In its new winter update, the Commission has rowed in with other forecasters who see only muted growth in the economy this year, at least when measured in terms of GDP, but who nonetheless project healthy economic growth when measured by alternative measures that reflect household spending.
The Commission now projects that GDP will grow only 1.2% this year, representing a mild recovery from the contraction of 1.9% in 2023, after allowing for the knock-on effects from the “sustained weakness” for pharma exports, and from other factors to do with the way Irish-based multinationals account for their international manufacturing activities across the globe.
According to the EU, there is better news for the domestic economy. The economy, which avoided recession in 2023 when measured by modified domestic demand, will continue to grow this year, helped by “a resilient labour market, decelerating inflation and rising real incomes” into 2025.
As long as the risks from war and inflation do not worsen, the outlook for Irish exports will also in time brighten. That will reflect “an improvement in external trade conditions coupled with recent large-scale investments” by large unnamed companies, the Commission said in its winter outlook.
On Irish inflation, the report has some mixed news. Inflation is moderating from the annual average rate of 5.2% last year, but is seen running at just below 2% under the EU inflation measure in 2025, as wage pressures build in an expanding domestic economy under potentially full employment, despite falls in energy prices, the new forecasts suggest. The Central Statistics Office said that the measure of Irish consumer inflation was running at 4.1% in January. On housing, the Commission points to figures for housing completions and commencements which “suggest that dwelling investment remains strong over the forecast horizon”.
Across the EU, the Commission said the “broad stagnation of the EU economy throughout 2023 carried over into weak momentum entering the new year”. It sums up the state of the European economy in early 2024 as reflecting a “delayed rebound in growth amid [a] faster easing of inflation”. It projects the eurozone economy will grow 0.8% this year and by 1.5% in 2025, while inflation across the zone will average 2.7% and 2.2%, in the respective years.
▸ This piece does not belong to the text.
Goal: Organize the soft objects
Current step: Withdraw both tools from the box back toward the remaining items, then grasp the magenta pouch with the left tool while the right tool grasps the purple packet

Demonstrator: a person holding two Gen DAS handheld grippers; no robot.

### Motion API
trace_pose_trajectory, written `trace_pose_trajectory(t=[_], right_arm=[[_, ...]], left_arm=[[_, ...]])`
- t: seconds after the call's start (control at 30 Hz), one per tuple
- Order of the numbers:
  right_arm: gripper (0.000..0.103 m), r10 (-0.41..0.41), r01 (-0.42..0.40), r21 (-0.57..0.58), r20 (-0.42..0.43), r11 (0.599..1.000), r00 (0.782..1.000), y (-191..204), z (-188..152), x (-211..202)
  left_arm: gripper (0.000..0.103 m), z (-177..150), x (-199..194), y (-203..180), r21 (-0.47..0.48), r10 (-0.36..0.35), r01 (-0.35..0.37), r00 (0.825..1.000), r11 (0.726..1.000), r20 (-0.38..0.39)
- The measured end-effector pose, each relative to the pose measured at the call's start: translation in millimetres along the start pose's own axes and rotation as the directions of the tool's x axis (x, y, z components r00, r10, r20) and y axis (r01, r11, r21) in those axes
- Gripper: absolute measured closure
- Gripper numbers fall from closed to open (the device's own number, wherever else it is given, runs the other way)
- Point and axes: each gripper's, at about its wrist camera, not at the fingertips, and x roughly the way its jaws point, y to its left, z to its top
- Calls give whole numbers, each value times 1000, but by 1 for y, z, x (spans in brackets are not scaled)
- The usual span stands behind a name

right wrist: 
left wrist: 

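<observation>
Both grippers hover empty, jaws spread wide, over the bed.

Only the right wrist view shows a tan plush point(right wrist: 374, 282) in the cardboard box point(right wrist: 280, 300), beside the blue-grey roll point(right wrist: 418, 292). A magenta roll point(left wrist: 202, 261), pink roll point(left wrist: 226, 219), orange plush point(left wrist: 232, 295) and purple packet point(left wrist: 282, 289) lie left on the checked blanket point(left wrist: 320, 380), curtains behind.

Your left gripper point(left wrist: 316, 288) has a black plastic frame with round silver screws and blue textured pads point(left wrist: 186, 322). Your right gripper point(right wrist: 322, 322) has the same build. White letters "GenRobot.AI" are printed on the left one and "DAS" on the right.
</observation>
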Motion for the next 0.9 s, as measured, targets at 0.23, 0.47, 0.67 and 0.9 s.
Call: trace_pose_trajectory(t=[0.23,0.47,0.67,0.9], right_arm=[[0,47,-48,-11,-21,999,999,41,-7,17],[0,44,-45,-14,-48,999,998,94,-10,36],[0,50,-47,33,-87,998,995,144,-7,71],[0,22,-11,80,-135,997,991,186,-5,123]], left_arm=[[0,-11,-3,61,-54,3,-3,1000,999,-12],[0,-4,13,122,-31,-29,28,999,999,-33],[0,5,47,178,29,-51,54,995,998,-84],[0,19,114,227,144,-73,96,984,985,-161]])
“All in all, the conditions for a gradual acceleration of economic activity this year appear to be still in place,” the Commission said.
Meanwhile, annual export figures from the CSO provided more details about the scale of the hit for Irish-based multinationals last year. By value, total goods exports fell to €197bn in 2023, down 6% from 2022, reflecting a sharp fall in chemicals and medical and pharma goods. Exports to Britain and the EU rose slightly, but goods exports to the US fell, the figures show.